The data is sent to elastic search but only 3 records are getting created for each document_id in the same index.

Only 3 records are created and every new logs incoming are overwritten onto the same document_id and the old one is lost.

Can you guys please help me out? @magnusbaeck

You are specifying multiple document types for the same index which would cause errors for recent Elasticsearch versions. You also have a fixed document id specified for one output which will cause the same document to be updated repeatedly.

@Christian_Dahlqvist - What is the best way to split data, which field will help me out instead of document_type or document_id?

Also my exact output block is -

output {
if "ApacheAccessLogs" in [tags] {
elasticsearch { hosts => ["elasticsearch:9200"]
index => "apache"
document_id => "apacheaccess"
}
}
if "ApacheErrorLogs" in [tags] {
elasticsearch { hosts => ["elasticsearch:9200"]
index => "apache"
document_id => "apacheerror"
}
}
if "MysqlErrorLogs" in [tags] {
elasticsearch { hosts => ["elasticsearch:9200"]
index => "apache"
document_id => "sqlerror"
}
}
stdout { codec => rubydebug }
}

I'm using only the document_id! How can I write my output block inorder to avoid overwriting?

You can not use document id that was as it is a unique identifier for each document. Remove it and let Elasticsearch assign it.

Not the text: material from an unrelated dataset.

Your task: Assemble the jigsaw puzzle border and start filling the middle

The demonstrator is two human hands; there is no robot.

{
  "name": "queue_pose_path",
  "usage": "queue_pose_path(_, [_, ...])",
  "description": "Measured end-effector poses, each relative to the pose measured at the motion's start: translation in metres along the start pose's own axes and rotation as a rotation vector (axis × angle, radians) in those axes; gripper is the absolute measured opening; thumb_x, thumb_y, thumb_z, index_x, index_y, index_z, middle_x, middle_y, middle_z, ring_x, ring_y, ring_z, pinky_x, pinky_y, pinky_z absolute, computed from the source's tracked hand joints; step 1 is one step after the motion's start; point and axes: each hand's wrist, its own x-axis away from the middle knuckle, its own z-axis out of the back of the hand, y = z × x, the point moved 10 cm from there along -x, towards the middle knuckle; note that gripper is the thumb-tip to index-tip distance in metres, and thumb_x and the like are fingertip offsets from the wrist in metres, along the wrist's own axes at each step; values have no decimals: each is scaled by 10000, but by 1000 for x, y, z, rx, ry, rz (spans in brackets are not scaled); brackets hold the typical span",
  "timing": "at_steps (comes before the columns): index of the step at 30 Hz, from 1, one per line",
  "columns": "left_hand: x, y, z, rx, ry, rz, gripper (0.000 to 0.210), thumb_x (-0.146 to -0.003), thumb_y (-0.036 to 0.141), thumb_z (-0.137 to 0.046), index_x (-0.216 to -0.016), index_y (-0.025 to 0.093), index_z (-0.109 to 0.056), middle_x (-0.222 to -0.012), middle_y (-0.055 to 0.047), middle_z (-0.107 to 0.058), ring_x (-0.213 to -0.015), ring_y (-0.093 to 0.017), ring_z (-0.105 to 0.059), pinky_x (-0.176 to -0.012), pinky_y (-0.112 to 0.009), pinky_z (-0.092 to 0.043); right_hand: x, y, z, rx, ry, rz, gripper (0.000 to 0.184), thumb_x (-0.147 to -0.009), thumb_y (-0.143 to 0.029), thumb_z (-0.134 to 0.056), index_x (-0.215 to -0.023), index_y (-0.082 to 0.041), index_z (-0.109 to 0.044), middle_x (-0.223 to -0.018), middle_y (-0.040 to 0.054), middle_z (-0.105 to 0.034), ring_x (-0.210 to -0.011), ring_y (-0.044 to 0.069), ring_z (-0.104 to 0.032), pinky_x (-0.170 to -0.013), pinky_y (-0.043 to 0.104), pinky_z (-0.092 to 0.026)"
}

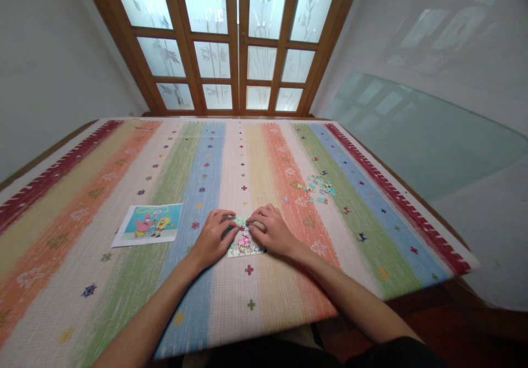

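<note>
A partly joined jigsaw puzzle (243,242) lies flat on the striped tablecloth in front of me, with pale pieces along its near edge and pink ones in the middle. My left hand (215,237) curls round its left side, thumb and bent fingers at the pieces. From the right, my right hand (271,230) bends its fingers down onto the upper right part and covers some of it. Both hands are closed in on the puzzle. Whether a single loose piece is between the fingertips cannot be made out.
Loose jigsaw pieces (319,187) are scattered to the right, beyond my right hand. A printed cartoon picture (149,225) lies left of my left hand. The striped tablecloth (289,291) covers the table. Wooden glazed doors (239,43) stand behind its far edge, with walls on both sides.
</note>
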Motion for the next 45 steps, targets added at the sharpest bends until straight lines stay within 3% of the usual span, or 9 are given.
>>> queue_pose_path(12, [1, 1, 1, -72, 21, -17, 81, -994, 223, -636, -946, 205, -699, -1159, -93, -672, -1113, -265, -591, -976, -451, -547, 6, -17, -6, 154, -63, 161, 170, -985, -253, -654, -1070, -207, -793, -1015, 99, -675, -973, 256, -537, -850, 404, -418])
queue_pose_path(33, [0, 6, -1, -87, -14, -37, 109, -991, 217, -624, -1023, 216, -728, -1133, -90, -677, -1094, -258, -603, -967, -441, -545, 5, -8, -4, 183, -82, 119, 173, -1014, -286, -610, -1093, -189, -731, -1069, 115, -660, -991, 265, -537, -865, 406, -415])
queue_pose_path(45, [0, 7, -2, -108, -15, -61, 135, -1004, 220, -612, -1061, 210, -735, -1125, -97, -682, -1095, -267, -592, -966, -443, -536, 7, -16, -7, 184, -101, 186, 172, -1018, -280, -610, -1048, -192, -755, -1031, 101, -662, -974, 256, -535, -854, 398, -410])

@Christian_Dahlqvist : Thats Right... But what if there are 2 fields of the same name from 2 different sources? That will clash right?

I need to put all the data into one index & I should have another field which helps me to segragate data of one source from other 2 sources..

What is driving this requirement? You can run queries against multiple indexes. You are likely to be better off keeping different document types in different indexes. You should read about why document types are being removed from Elasticsearch.

@Badger : Ok I shall use separate Index for each source.

Thanks! Specifying individual index works well!!

This topic was automatically closed 28 days after the last reply. New replies are no longer allowed.